Recorded data:
*** Block opens ***

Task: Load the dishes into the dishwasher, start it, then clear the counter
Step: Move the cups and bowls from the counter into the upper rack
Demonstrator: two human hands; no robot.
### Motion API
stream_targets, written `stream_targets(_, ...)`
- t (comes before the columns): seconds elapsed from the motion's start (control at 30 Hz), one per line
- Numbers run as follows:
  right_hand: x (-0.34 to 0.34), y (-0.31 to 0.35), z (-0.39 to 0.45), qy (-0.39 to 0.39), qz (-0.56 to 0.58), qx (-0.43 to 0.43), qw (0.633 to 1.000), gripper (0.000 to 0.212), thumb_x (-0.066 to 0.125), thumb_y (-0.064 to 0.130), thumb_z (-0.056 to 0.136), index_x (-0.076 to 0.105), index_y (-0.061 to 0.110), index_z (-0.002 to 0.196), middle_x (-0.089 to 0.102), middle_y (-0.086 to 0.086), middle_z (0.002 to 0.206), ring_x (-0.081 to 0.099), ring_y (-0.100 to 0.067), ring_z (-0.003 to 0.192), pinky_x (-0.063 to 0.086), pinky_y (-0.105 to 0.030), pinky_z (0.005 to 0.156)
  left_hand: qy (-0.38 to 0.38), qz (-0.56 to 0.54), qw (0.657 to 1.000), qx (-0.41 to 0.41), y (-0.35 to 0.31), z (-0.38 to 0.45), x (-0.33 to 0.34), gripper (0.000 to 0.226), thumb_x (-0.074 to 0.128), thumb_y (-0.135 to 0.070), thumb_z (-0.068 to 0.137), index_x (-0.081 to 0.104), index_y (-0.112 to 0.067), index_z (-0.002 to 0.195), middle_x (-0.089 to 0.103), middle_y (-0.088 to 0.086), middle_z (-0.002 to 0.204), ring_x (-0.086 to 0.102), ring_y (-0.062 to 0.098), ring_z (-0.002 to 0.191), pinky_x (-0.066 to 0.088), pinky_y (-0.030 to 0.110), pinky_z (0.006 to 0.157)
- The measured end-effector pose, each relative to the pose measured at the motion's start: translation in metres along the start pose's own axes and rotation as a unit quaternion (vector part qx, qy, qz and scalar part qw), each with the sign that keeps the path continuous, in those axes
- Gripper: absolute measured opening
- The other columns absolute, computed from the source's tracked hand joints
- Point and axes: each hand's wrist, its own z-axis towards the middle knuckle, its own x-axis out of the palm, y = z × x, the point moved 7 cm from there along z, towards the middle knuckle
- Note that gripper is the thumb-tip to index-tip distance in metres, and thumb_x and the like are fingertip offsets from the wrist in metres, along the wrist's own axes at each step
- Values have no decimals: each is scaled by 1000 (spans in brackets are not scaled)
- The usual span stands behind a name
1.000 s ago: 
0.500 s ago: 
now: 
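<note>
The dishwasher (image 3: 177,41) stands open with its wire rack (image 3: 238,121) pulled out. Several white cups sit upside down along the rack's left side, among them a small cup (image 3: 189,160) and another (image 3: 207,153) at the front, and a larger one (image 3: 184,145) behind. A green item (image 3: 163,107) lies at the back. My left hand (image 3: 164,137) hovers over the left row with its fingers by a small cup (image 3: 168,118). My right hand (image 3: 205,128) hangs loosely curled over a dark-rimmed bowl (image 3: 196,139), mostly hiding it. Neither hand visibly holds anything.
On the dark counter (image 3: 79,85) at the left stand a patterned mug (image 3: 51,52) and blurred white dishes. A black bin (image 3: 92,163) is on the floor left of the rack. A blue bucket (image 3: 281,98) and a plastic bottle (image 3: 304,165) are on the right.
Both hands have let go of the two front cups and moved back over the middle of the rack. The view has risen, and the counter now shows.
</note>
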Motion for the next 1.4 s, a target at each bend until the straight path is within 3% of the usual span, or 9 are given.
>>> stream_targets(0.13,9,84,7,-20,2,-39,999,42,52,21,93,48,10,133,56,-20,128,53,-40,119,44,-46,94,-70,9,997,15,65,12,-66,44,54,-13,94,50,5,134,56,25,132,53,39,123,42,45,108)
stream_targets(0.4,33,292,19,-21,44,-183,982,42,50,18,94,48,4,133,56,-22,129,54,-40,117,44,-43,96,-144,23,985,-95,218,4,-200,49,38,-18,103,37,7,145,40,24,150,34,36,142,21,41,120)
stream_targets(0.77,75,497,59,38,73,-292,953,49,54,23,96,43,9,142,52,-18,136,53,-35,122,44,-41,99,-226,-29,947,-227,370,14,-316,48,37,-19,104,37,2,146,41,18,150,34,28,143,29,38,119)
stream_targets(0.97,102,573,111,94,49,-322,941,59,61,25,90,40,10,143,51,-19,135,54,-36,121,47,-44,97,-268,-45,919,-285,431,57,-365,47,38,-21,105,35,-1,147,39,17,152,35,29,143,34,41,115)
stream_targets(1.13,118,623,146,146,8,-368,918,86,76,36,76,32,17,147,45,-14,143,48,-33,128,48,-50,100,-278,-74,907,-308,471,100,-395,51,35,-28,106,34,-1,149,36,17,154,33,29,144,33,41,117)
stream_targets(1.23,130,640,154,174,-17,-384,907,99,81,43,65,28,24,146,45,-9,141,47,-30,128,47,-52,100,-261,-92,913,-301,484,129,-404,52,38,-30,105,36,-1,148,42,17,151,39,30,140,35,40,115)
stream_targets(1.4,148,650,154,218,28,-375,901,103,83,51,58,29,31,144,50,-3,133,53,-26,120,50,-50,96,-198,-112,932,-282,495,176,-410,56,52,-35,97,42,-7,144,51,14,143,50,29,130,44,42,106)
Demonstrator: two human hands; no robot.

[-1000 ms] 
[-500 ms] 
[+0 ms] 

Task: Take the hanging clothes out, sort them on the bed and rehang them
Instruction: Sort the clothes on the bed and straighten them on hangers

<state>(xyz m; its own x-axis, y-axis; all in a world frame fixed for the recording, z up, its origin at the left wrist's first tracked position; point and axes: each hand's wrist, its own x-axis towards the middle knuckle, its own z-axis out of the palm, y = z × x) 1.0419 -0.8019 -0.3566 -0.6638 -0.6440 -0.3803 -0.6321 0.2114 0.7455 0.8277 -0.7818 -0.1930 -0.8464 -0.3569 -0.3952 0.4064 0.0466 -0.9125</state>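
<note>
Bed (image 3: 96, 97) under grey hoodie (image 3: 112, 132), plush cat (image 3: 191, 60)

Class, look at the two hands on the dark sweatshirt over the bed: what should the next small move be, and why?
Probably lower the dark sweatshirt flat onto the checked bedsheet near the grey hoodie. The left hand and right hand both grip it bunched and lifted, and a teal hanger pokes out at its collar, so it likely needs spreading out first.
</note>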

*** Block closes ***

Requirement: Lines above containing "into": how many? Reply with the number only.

Task output: 2